We would love to see "Mauremys Leprosa"
the turtle situation is bad all over.

AntónioGinjaGinja
AntónioGinjaGinja 9 years ago

thanks everybody that help me in the id.based in your tips i think i put the photos ok for this one,now i'am going to load the other two species.today i've been there and i distinguish the 3 species,they are all from abrode,and these gather here are ababdoned turtel pets :(
they have a red sign saying: PEOPLE DONT BY TURTLES,the tuertles from here are in very bad position with this alien invansion,in the park there are the Mauremys Leprosa,but i dont saw her,i promise that i'll search better ,it's the only natural from here

AntónioGinjaGinja
AntónioGinjaGinja 9 years ago

Neil,Emma and Sophia,from what you say i have at list 3 species in the photos,so i'am going to the Park again,make much more photos,trieing to distiguish the several species and then make separate spottings,until there(one or two days more),i'll let the spotting like he is ,ok?
And thanks very much for your's precious help

NeilDazet
NeilDazet 9 years ago

Antonio, to clean things up here due to multiple species in the photos, I suggest splitting up this spotting into multiple spottings so we can try to get just one species in each spotting, and then we can help ID and label each one accurately.
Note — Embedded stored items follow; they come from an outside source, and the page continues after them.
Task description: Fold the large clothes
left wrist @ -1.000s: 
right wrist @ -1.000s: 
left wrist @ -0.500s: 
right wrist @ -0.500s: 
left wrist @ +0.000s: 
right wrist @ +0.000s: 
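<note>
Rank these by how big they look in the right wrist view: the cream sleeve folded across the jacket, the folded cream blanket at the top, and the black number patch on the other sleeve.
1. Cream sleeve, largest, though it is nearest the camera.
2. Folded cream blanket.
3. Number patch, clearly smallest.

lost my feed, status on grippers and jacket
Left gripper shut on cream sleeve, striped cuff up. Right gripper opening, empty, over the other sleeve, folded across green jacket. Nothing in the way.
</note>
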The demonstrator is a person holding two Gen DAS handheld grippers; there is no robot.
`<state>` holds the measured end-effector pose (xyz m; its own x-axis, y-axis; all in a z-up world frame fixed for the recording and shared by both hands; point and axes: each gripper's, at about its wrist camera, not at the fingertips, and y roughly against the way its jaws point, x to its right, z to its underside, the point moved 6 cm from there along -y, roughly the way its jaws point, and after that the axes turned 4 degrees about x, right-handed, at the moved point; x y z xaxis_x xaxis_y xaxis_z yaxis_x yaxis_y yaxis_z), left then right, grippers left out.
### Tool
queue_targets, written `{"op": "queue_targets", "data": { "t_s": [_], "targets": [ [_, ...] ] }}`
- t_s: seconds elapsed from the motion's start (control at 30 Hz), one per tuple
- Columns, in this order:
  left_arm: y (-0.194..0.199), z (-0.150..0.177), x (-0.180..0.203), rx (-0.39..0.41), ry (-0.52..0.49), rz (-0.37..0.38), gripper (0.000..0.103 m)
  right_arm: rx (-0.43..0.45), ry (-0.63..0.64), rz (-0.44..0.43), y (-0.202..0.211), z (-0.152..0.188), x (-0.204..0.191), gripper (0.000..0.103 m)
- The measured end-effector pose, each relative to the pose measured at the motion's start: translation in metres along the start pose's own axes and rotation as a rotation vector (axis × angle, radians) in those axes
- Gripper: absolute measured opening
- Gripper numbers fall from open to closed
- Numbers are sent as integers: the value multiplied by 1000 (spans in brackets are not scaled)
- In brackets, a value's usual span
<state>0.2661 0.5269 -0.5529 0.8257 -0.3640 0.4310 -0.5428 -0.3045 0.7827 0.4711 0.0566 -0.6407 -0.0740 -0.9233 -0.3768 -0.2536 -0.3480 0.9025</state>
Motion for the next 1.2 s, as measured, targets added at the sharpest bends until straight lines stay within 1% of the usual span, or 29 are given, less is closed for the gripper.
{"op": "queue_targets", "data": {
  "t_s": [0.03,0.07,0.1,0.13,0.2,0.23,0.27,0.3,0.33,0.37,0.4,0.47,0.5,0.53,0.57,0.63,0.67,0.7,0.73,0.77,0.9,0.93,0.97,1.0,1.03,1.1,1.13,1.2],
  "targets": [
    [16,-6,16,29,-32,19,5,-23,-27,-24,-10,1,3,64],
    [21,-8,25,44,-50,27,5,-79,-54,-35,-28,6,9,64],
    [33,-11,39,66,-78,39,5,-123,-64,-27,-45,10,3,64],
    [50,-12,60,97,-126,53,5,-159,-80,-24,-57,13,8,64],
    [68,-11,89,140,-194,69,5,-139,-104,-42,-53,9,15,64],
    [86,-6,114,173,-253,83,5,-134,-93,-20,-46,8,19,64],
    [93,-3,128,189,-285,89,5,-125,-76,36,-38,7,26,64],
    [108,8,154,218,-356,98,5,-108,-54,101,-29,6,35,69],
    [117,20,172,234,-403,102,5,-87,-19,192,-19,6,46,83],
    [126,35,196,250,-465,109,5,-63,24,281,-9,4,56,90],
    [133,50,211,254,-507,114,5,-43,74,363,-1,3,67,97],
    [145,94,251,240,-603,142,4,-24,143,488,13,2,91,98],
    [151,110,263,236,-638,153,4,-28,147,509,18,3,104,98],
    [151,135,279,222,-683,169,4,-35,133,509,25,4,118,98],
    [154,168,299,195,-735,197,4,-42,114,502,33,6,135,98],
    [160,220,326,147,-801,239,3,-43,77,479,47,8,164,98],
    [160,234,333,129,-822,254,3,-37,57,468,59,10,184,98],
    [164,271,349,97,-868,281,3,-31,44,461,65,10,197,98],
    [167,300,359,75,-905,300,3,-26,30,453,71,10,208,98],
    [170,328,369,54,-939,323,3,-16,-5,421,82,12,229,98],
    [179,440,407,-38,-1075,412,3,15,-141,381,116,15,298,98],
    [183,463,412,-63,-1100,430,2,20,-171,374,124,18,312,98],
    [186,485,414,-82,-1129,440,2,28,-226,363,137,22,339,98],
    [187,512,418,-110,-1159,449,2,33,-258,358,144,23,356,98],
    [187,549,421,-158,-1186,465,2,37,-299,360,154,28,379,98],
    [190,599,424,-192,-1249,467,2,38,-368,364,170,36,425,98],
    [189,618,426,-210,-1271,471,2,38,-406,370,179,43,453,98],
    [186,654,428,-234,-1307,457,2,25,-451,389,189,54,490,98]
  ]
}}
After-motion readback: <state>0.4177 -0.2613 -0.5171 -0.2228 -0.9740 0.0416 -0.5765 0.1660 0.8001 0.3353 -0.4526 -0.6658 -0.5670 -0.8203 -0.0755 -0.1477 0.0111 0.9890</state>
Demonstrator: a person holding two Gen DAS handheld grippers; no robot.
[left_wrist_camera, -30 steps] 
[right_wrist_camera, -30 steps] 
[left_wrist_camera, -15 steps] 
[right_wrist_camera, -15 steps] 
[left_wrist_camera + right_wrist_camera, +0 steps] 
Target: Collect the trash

Thank you! I love that 4th picture by the way, lots of turtles!

CarolSnowMilne
CarolSnowMilne 9 years ago

Incredible!

that first picture is amazing!

Hema
Hema 9 years ago

Awesome!

NeilDazet
NeilDazet 9 years ago

Antonio, nice spotting! You have multiple species here. I know you have a red-eared slider in photo 3. Photo 4 has many more: red-eared sliders, yellow-bellied sliders, and more. Photos 1 & 2 look like map turtles in the genus Graptemys, but I can't say for sure.

AntónioGinjaGinja
AntónioGinjaGinja 9 years ago

Yeah,Maori style,thanks Birding For Fun

Birding For Fun
Birding For Fun 9 years ago

He looks like hes got tattoos on his face. Very cool.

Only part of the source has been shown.